Charlotteville, Tobago and the surrounding bay are absolute jewels. The anchorage is extremely rolly and somewhat nausea inducing and if you don’t have an electric windlass (which fortunately we do) then anchoring in >20 meters will be a workout for the arms. But the bay is a little circle of dark blue in the middle of sloping bright green rainforest hills leading down to pristine white beaches. Landing the dinghy is a thrill with the large swell but so far we have only flipped traumatically on one occasion and have recovered.
At night the fireflies dart amongst the trees and phosphorescence glows in the water with every movement through it.
With a charming village of friendly people, very few sailboats and many fishing boats with long bamboo poles adorning the harbour it feels like the Caribbean Islands as described by visitors 30 years ago.
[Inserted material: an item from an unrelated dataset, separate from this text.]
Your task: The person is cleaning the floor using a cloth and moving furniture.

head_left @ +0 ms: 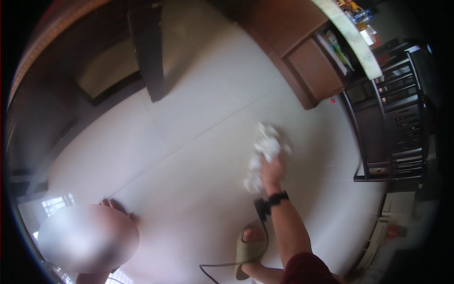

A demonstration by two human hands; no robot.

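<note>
On the pale tiled floor [203,194], a white cloth [269,146] bunches, crumpled and blurred.

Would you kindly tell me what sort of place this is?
Probably a home, judging by the brown wooden cabinet, the light tiled floor and the person's open-toed slipper.

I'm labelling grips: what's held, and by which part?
Right hand: white cloth, roughly by its bunched middle; blur hides the exact grip. Left hand: mostly hidden, can't tell.
</note>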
Within 24 hours we were already feeling part of the community recognising, greeting and stopping for a chat with a few of the locals that gather on the quay and front street. We became members of the library which, in addition to having reasonable Wi-Fi, offered a quiet cool environment for our morning lessons and we could check out books which is a super special feeling for transients like ourselves.
We were lucky enough to bump into Neil Cook, who works at E.R.I.C. (Environmental Research Institute Charlotteville, Tobago (www.eric-tobago.org/index.html)) a non-profit research and dive institute dedicated to working with the local fishing community in an integrated ecosystem and communities-based ridge to reef management approach. He spent a couple of hours giving us a private introduction, sitting with us discussing the plight of the oceans and what the institute is trying to achieve. Remarkably he kept the rapt attention of both adults and children for the entire time. Apparently, Tobago is rather important, having some of the most intact corals and one of the most diverse collections of types of corals in the world.
Sharon and Phe’s became the evening hang-out of choice. A full meal of shrimp, pork stew, pork ribs, chicken stew or fried chicken filet is always served with an incredible array of a minimum of 6 side dishes or fixins’. Generally accompanied by one or more well nut-megged rum punches (adults only) and some very nice long and interesting chats with the team there.
Even the cars here are special. Colourful, boxy, dating from sometime in the 80s-90s painted in bright colours with shining chrome accessories and lowered chassis. It’s like Macsen and Emma’s Hotwheels have come to life in full size!
And there is lots to do on this lovely island. Neil suggested some good snorkel spots where we could even view the coral that they are cultivating (literally a nursery garden for coral). We rented a car for some island exploration only to discover that the cars unfortunately look better than they perform. The thing seemed to be powered by a small squirrel running laps up under the hood but occasionally as we rounded an incredibly narrow, hair-pin turn the squirrel would suddenly turn into a lion with no additional pressure to the accelerator and the car would leap ahead finally displaying some power at the most inconvenient time.
This turned what would naturally have been a harrowing drive into something of a desperate carnival ride. But, we found the Mountain Ridge Reserve, which was set up in 1764 making it one of the oldest nature reserves in the world. Against the advice of the information centre we refused the help of a guide and set off for a fabulous 3.5 hour hike along little paths and river through the rainforest. We even found a tree with hanging vines perfect for some Tarzan-like swing practice. Super fun!
After that a visit to the Argyle Falls where (probably due to the bucketing rain) we were the only visitors swimming in this amazing 54 m (highest in Tobago) waterfall. Pounding, brown murky water but hey, we live on a boat and unlimited fresh water is always welcome.